**Task prompt**
Look through the data below for the line with "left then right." and the line with "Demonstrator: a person", then output those two and all lines in between, exactly as written.

[Records provided]

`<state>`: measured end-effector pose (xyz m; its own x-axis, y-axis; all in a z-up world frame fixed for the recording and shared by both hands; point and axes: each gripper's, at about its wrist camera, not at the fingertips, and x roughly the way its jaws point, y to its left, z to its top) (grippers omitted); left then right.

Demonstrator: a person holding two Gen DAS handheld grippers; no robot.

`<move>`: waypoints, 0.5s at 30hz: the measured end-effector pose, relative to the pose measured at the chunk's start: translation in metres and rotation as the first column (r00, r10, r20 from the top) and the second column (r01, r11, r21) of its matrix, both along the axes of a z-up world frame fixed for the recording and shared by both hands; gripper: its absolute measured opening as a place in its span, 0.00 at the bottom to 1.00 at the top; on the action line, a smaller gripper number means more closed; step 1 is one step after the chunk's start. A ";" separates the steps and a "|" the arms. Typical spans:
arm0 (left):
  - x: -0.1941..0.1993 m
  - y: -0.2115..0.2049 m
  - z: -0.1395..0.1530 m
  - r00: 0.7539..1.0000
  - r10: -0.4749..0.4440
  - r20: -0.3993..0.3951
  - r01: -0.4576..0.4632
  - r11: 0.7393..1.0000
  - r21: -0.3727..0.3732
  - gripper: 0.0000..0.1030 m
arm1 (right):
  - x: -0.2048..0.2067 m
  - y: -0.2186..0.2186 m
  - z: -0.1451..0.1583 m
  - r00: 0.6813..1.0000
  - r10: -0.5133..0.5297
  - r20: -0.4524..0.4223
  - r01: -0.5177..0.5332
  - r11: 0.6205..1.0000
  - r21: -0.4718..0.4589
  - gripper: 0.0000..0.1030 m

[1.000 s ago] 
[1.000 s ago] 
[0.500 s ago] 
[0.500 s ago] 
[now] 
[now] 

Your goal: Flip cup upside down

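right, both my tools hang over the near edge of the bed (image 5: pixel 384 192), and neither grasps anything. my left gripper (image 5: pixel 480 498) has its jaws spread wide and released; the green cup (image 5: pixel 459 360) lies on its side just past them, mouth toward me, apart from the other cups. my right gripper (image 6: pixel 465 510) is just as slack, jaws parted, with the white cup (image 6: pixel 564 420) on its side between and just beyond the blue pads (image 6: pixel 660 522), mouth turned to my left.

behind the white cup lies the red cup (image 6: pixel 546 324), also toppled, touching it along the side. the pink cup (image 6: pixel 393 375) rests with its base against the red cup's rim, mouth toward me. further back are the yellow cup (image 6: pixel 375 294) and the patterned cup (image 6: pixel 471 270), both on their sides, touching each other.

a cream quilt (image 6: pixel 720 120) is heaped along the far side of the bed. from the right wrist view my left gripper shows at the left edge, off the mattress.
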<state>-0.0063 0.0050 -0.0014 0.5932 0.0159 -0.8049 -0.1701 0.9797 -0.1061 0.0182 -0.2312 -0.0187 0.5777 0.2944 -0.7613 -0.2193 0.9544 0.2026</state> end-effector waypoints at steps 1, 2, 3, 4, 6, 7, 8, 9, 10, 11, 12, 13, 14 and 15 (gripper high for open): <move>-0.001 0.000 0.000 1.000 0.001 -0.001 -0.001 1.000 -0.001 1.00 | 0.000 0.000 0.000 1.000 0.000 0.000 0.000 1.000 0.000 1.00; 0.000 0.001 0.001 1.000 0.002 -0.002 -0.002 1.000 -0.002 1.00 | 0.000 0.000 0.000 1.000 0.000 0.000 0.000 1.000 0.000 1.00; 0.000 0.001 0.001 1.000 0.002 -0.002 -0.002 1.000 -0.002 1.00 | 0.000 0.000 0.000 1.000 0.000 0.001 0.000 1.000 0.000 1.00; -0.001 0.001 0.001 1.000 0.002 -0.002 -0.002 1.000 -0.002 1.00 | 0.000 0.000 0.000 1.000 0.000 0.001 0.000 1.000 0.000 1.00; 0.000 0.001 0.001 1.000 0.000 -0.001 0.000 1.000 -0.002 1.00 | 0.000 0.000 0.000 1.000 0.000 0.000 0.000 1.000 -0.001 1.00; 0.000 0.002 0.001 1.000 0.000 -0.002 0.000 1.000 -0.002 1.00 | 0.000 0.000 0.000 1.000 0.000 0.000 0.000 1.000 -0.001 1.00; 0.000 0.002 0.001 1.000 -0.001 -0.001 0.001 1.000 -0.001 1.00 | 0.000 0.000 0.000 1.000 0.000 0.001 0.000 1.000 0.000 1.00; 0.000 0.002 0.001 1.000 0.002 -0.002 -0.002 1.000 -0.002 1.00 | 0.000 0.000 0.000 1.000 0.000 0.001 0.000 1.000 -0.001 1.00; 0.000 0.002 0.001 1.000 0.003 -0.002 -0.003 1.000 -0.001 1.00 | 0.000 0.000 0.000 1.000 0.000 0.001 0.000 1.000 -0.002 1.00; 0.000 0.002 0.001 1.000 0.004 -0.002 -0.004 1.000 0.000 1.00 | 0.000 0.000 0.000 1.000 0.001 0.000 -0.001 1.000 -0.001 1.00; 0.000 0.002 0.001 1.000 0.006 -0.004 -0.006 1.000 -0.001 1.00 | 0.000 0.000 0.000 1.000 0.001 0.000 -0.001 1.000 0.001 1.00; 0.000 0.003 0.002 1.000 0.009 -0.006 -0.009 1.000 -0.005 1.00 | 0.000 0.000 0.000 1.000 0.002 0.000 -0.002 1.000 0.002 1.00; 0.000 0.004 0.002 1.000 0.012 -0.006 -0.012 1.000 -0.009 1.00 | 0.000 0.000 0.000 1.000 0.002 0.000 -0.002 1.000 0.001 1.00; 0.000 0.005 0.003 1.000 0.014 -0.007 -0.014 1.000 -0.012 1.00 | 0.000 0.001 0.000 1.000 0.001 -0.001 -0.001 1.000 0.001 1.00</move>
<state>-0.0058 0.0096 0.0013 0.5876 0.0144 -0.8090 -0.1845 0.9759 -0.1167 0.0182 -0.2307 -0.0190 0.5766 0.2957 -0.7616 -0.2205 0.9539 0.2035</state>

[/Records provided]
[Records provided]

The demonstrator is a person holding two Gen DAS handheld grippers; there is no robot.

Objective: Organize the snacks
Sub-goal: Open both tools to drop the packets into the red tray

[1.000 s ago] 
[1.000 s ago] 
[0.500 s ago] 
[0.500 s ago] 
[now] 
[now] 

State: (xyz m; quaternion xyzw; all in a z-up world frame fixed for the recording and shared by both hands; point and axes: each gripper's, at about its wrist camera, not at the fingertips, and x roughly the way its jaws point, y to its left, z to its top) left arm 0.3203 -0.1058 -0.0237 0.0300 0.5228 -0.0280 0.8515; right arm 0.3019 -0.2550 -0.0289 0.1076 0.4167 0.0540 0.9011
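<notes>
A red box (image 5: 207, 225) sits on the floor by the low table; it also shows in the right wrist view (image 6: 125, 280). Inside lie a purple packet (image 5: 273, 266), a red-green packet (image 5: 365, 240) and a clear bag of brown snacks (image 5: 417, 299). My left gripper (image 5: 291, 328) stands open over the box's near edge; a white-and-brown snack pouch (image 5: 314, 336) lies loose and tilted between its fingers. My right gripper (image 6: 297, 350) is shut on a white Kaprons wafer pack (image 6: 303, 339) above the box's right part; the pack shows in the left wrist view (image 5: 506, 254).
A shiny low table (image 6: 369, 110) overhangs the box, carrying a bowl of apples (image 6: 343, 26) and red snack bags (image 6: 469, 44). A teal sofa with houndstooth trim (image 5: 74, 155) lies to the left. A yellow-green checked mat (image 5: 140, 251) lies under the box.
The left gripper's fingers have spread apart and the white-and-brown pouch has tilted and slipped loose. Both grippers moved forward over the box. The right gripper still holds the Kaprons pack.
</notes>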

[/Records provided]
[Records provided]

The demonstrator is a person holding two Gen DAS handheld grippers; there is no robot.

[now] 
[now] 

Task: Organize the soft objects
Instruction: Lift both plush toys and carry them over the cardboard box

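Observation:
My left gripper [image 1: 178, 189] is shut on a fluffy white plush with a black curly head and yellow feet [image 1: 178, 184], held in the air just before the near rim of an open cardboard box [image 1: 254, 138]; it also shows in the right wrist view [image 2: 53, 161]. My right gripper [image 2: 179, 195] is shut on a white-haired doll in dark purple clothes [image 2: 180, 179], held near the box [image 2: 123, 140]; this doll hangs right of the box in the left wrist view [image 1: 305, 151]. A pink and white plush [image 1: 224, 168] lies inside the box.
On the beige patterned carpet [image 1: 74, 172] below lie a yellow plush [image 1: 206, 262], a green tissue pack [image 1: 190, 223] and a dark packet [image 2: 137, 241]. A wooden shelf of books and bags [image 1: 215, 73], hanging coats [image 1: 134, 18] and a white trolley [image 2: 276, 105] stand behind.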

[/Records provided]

**Response to the exercise**
`<state>`: measured end-effector pose (xyz m; its own x-axis, y-axis; all in a z-up world frame fixed for the recording and shared by both hands; point and axes: each gripper's, at about its wrist camera, not at the fingertips, and x roughly the way its jaws point, y to its left, z to its top) (grippers omitted); left then right.

Demonstrator: a person holding two Gen DAS handheld grippers; no robot.

There is nothing more to the exercise.